2. Any cap-and-trade legislation must fully recognize the wide range of carbon mitigation or sequestration benefits that agriculture can provide. The entire U.S. Agricultural Sector can play a significant role in helping to reduce domestic GHG emissions through a market based cap-and-trade system by sequestration of carbon on agriculture lands, and reduction of emissions from livestock through dietary improvements and manure management. Crop, livestock, and poultry farmers and ranchers can play a significant role in ensuring that a market-based cap-and-trade system will succeed in reducing GHG emissions.
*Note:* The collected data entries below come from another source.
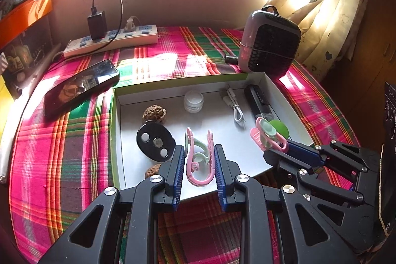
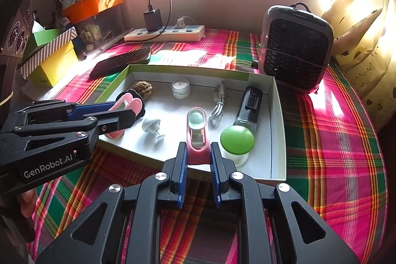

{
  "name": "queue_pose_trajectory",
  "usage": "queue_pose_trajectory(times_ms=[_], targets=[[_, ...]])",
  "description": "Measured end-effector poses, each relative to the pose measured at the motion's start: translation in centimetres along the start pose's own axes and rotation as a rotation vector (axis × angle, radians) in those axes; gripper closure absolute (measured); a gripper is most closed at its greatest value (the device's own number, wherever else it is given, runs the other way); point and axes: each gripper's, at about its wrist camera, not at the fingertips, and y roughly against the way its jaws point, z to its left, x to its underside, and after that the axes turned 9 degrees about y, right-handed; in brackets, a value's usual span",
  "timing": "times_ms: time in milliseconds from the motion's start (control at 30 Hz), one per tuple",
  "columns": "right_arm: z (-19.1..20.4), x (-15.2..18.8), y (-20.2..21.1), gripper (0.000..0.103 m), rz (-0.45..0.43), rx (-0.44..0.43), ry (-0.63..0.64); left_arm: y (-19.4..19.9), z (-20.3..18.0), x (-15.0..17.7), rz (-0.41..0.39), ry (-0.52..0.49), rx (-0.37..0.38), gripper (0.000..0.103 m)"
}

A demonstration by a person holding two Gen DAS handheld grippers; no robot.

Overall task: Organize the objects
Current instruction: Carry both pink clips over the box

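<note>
A white shallow box (image 1: 118, 130) (image 2: 278, 130) lies on the plaid cloth. My left gripper (image 1: 199, 152) is shut on a pink and green clip (image 1: 199, 165) over the box's near left part; it also shows in the right wrist view (image 2: 123, 103). My right gripper (image 2: 198, 152) is shut on a second pink and green clip (image 2: 196, 135), held over the box's near edge; this clip shows in the left wrist view (image 1: 268, 136). In the box lie a green-capped piece (image 2: 237, 140), a white cable (image 2: 217, 105), a small jar (image 2: 181, 88), a walnut (image 2: 143, 89), a black lighter-like item (image 2: 250, 103) and a black disc (image 1: 154, 141).
A phone (image 1: 79, 88) lies left of the box. A power strip (image 1: 111, 40) with a black charger sits at the back. A small fan heater (image 2: 295, 48) stands at the back right. Stacked boxes (image 2: 52, 56) stand at the far left, curtains on the right.
</note>
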Motion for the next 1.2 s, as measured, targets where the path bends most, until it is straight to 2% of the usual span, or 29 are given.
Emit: queue_pose_trajectory(times_ms=[700, 1200], targets=[[-1.0, -1.6, -2.6, 0.085, 0.074, -0.072, 0.014, -3.7, 0.1, -2.4, 0.045, -0.026, -0.011, 0.081], [-0.8, -2.8, -3.7, 0.085, 0.142, -0.094, 0.078, -5.5, 0.1, -2.6, 0.087, -0.046, -0.018, 0.081]])
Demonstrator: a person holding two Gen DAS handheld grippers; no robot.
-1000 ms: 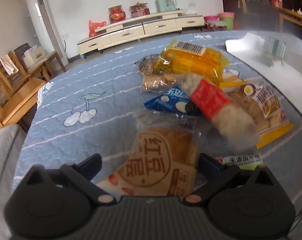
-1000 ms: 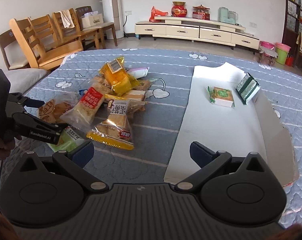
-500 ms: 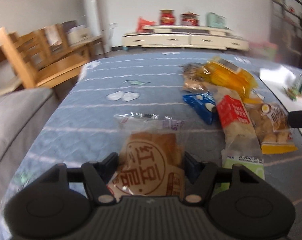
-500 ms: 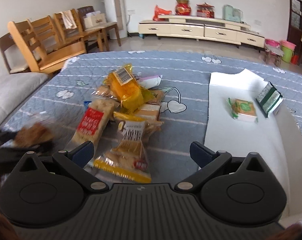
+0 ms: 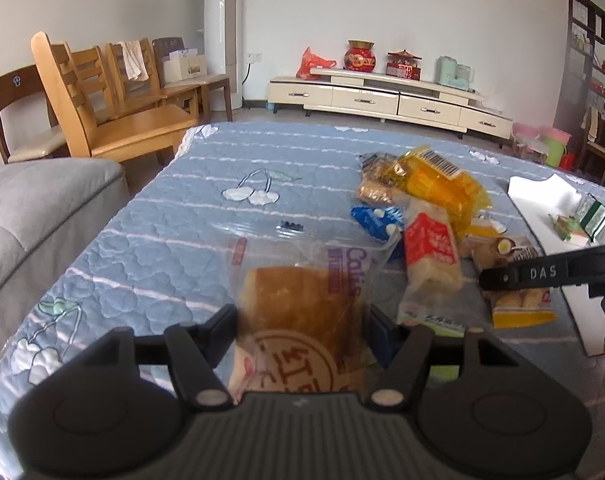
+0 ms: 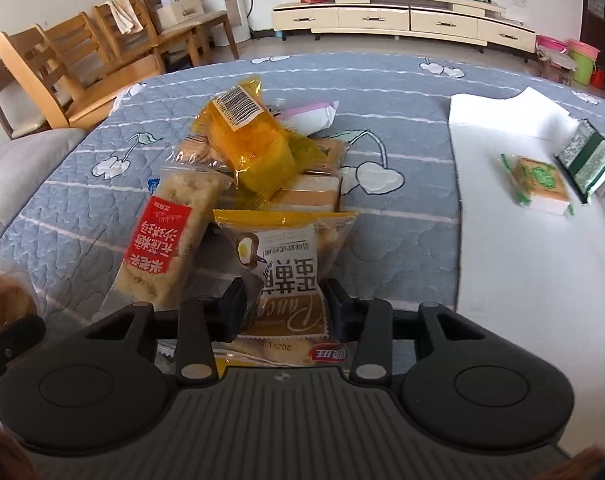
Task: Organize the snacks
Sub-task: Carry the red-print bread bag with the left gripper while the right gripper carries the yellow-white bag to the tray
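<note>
Nearest the left wrist camera, the left tongs point(image 5: 302, 332) are closed on the bread packet point(image 5: 298, 304), pads pressing both sides of the clear wrapper; a second ago the jaws stood wide around it and the packet lay flat on the blue quilted worktop point(image 5: 162, 240). It is now held tilted up, clear of the pile, so one snack is judged secured and ready to be carried off.

In the right wrist view, the right tongs point(image 6: 284, 308) are closing on the egg-cake packet point(image 6: 286, 272), which is set between the jaws at its lower end; whether the pads already press it firmly cannot be told. A second ago these tongs were wide and empty, over bare quilt beside the white tray point(image 6: 522, 280). A second snack is thus being taken at the same time.

Beyond it, the red-labelled packet point(image 6: 162, 240) and the yellow packet point(image 6: 250, 148) are left in the pile. Farther right, two green-printed packets point(image 6: 540, 178) are seen lying in the tray, the likely destination.
</note>
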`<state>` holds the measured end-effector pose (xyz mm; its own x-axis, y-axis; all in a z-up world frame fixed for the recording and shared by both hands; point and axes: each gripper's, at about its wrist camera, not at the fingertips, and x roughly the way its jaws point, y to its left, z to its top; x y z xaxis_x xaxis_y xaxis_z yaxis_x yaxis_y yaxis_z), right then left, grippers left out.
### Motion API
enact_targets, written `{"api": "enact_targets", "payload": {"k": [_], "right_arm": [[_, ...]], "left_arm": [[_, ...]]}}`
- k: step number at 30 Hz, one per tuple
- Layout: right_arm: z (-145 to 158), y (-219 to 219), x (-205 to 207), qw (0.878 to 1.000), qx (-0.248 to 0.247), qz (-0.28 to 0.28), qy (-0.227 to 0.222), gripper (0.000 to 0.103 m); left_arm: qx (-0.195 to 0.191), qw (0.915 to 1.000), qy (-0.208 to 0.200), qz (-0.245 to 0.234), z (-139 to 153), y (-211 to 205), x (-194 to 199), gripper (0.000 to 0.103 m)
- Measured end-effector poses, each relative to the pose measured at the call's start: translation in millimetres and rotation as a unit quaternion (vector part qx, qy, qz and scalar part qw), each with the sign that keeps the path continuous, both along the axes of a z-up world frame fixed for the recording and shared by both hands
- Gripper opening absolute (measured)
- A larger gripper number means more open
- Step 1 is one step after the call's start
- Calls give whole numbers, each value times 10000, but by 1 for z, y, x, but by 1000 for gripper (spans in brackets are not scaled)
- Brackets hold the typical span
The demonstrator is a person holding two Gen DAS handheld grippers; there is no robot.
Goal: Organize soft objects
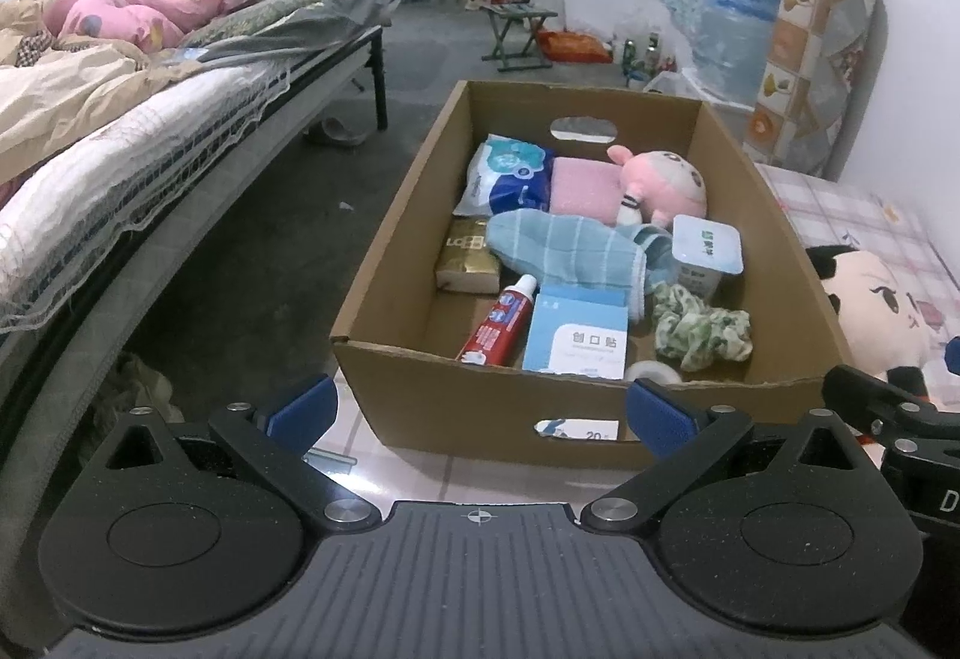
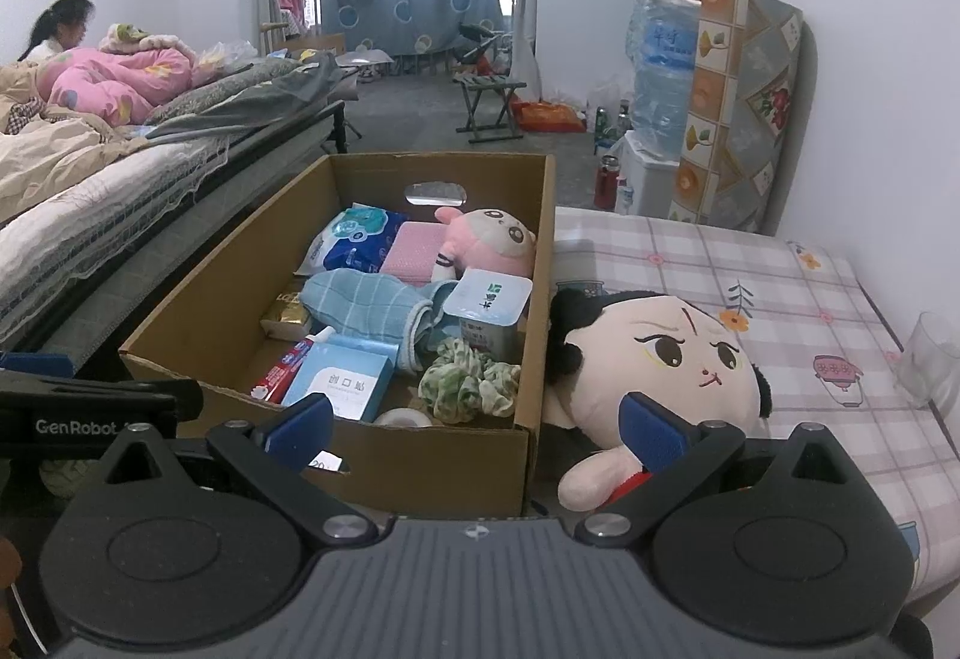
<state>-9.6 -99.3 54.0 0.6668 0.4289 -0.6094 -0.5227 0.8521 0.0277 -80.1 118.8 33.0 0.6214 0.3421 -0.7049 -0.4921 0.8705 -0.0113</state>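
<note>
Both views look forward from low, close to the cardboard box (image 1: pixel 420 395); the right one also faces the doll (image 2: pixel 654 359).

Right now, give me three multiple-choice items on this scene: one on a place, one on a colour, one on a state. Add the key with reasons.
1. Where does the big black-haired plush doll lie?
A. Inside the cardboard box
B. On the checked cloth beside the box
C. On the bed

2. What colour is the small plush toy at the far end of the cardboard box?
A. Pink
B. Yellow
C. Black

3. How does the left gripper stand?
A. Shut on the towel
B. Shut on the toothpaste
C. Open, holding nothing

Key: 1 B, the doll rests against the box's outer wall on the checked cloth. 2 A, its body shows pink next to the folded pink cloth. 3 C, its blue fingertips stand wide apart short of the box, with nothing between them.
</note>
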Motion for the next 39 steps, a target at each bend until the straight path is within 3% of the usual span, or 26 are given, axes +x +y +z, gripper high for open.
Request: {"api": "enact_targets", "payload": {"k": [39], "right_arm": [[-7,-2,4,9999,-52,-81,52,77]], "left_arm": [[-54,10000,28,42,-5,3,0,103]]}}
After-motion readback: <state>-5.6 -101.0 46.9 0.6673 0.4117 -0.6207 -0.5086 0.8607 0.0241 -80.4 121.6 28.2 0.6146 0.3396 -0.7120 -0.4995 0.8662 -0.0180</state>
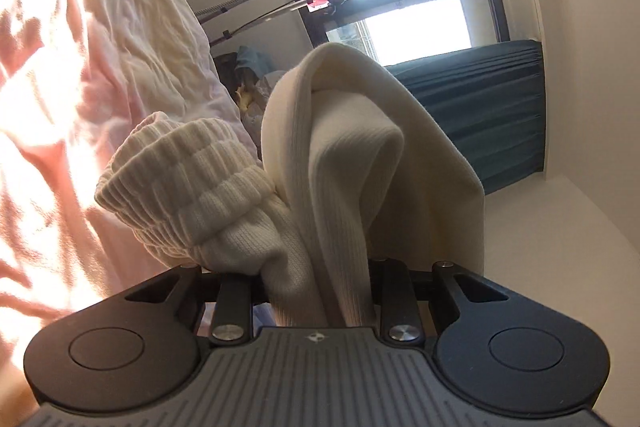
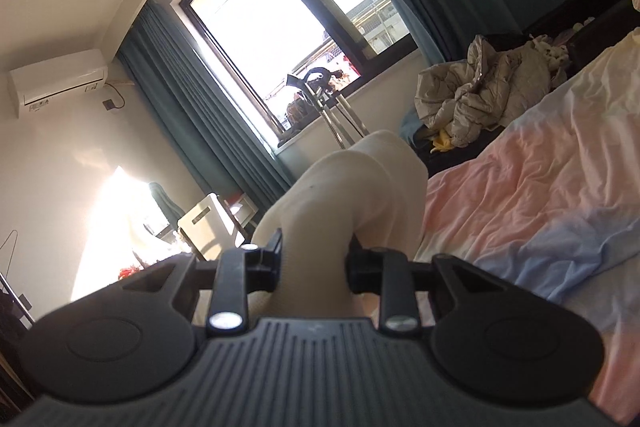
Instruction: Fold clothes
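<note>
A cream ribbed knit garment (image 1: 340, 163) hangs bunched in front of the left wrist view, its rolled cuff (image 1: 180, 171) on the left side. My left gripper (image 1: 320, 267) is shut on it, and the cloth hides the fingertips. In the right wrist view another part of the white garment (image 2: 360, 183) bulges up between the two black fingers (image 2: 272, 259). My right gripper (image 2: 314, 261) is shut on that cloth. Both grippers are held up off the bed and point about level towards the window.
A pink, white and blue bed sheet (image 2: 540, 187) lies to the right, also seen sunlit (image 1: 48, 107). A crumpled grey quilt (image 2: 480, 87) sits at the bed's far end. Beyond are a window (image 2: 280, 27), teal curtains (image 2: 180, 87), a metal stand (image 2: 340, 123) and a white chair (image 2: 208, 223).
</note>
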The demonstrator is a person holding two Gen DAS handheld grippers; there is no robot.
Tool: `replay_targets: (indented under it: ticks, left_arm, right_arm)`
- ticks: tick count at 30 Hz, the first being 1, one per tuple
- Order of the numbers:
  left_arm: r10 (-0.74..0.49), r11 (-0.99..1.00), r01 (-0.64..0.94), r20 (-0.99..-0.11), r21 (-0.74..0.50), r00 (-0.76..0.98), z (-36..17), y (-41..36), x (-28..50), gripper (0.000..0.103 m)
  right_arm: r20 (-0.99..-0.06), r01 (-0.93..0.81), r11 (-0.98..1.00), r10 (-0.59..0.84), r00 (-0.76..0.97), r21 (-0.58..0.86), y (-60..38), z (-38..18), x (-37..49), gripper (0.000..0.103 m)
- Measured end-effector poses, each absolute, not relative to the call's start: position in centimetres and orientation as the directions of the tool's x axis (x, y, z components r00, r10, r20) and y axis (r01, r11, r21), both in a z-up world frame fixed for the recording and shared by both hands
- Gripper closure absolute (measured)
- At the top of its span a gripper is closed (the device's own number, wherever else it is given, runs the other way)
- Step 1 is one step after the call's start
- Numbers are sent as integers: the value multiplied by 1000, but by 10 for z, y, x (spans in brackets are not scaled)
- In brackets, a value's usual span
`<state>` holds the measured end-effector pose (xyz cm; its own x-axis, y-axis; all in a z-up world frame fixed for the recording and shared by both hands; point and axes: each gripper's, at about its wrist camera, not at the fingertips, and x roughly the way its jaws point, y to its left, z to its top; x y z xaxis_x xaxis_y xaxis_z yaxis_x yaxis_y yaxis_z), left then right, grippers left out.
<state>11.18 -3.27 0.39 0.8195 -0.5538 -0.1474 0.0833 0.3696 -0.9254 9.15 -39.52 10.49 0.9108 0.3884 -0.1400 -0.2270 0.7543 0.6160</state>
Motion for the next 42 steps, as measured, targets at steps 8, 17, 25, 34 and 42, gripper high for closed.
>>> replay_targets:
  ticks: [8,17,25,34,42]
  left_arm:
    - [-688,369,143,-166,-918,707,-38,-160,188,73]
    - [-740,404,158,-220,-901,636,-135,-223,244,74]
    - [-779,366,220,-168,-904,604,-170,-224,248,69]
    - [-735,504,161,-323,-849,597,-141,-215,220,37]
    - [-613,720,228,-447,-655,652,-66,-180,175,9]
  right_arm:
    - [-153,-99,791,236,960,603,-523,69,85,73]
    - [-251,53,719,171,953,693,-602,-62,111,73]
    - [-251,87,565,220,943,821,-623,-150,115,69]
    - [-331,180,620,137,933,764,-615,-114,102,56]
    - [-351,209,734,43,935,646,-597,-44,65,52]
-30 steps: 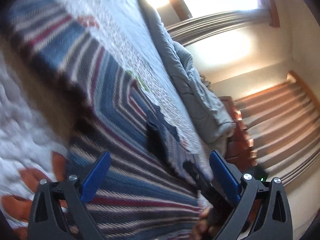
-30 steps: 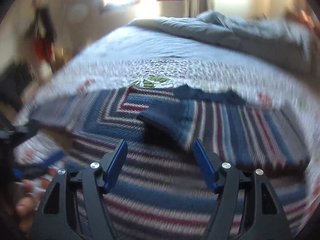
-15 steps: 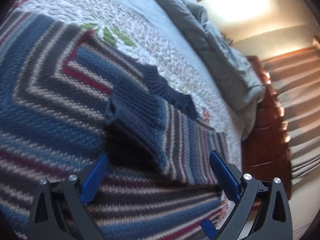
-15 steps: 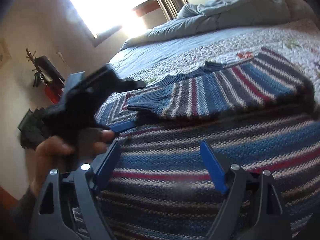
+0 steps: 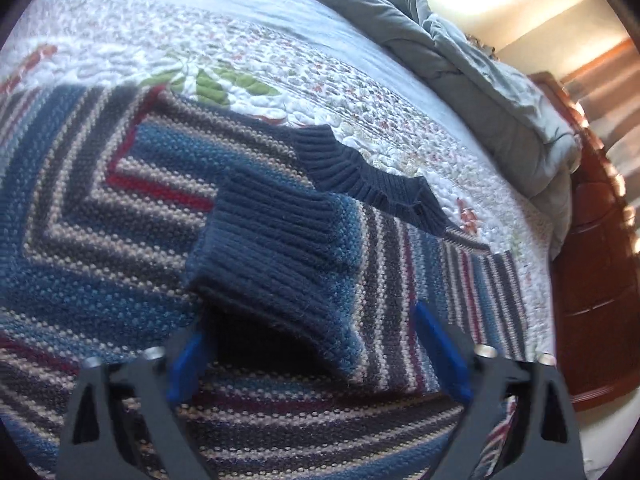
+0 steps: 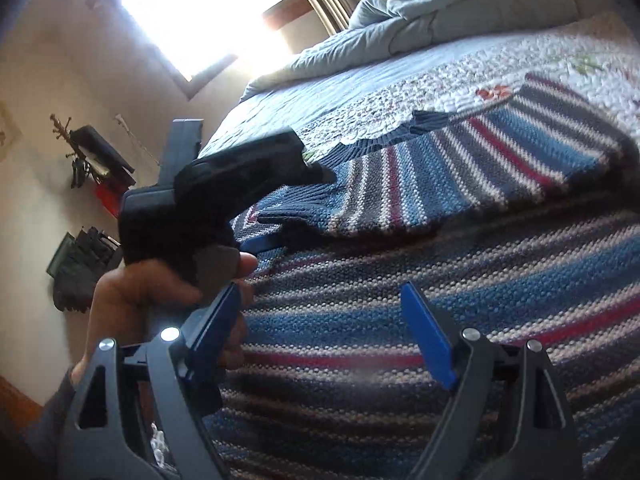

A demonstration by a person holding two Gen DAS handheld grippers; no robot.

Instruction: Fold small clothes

3. Cap-and-trade legislation that makes economic sense for agriculture. Should any cap-and-trade legislation be passed in Congress, we believe that it must be structured correctly, so that the value for farmers and ranchers exceeds the costs to them, their communities, and the US economy, all the while achieving the desired benefits for the climate.
4. USDA should promulgate the rules and administer an agricultural offset program. USDA has the statutory authority provided in the 2008 Farm Bill, the institutional resources, and the technical expertise necessary to create and administer an agricultural offset program that works for production agriculture. USDA has a track record of working with farmers as well as studying, modeling, and measuring conservation and production practices that sequester carbon and that promote appropriate manure management and nutrient application on agricultural lands. USDA should be given adequate flexibility in implementing the offset program that allows them to account for new technologies and practices that emerge, which result in emission reductions from agricultural sources.
5. The use of domestic offsets must not be artificially limited. Current estimates predict that agricultural and forestry lands can help to reduce up to 20% of US GHG emissions on an annual basis. Therefore, we believe it is unwise and market distorting to place an artificial cap on the amount of domestic offsets a covered entity can use to meet its yearly obligations. Our goal should be to remove as much GHG from the atmosphere as possible. Artificial caps will prevent legitimate carbon sequestration, livestock methane capture, and manure gasification projects from occurring.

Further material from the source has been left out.